Any and all advice welcome.
As for the POA, it is a legal document giving you authority. See the lawyer about how to handle the idiots who will not accept it. I got a letter from the lawyer to send to any of these people. It worked every time. While you are at the lawyer, ask for their advise on this situation. The IRS has no problem accepting tax returns I file and sign as "Jane Smith POA for John Brown" and enclose a copy of the full POA.
I think I would start by appealing to her sense of organization. She may not be able to do it anymore, but she's proud of how "together" she has been in the past. So if you approach it from a "what should I do when you're gone" standpoint, she might be more willing to show you (and brag about) how she has organized everything and where things are. In my case, I used the "Get It Together" book that NOLO puts out. Extremely helpful guide that you might be able to work through WITH her. It might make her less defensive.
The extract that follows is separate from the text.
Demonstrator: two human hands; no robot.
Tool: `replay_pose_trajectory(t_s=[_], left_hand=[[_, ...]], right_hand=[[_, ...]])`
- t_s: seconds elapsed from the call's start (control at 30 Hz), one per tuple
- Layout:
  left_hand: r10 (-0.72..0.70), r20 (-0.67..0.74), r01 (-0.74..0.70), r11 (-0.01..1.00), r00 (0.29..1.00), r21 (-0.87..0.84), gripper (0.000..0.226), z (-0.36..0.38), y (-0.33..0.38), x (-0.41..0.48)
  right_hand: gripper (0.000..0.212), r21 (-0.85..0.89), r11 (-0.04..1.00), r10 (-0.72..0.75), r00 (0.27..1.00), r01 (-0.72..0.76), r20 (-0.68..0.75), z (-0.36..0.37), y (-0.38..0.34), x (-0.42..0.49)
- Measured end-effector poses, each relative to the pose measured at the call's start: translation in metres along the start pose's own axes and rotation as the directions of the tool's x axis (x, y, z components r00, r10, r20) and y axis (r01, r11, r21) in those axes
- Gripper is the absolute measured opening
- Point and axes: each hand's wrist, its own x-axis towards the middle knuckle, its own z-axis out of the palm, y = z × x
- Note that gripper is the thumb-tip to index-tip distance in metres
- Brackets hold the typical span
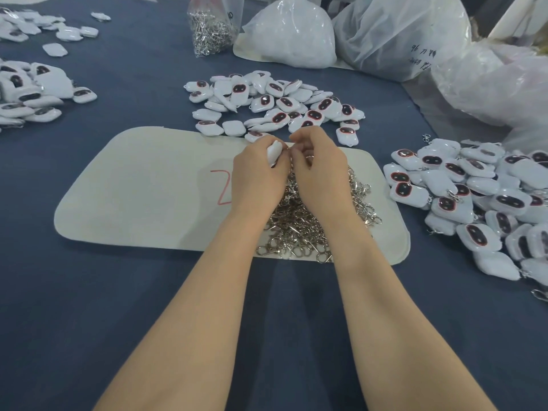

Once you know where things are, use your POA to get duplicates of documents, bills, notices, etc. sent to YOUR email. Your mom would still get the originals in the mail, but you get notified. Unfortunately, some of the government agencies don't accept the regular POA (they have their own forms); but I've found that banks, investment companies, etc. DO accept them. Again, you have access to the info online and can keep tabs on her finances.
Sorry I don't have a specific solution regarding the tax filing history. The Elder Care Attorney may be your best bet there.
Strp dad was an accountant, he died last Nov, he had not done his 2016 nor 2017 taxes. He had dementia.
For your POA who prepared it? Has the family doctor stated Mum is not competent to handle her finances? What addition information does the Tax Depr need to give you access to her information? Here in Canada I can easily assign a Representative with CRA. Quick to do online.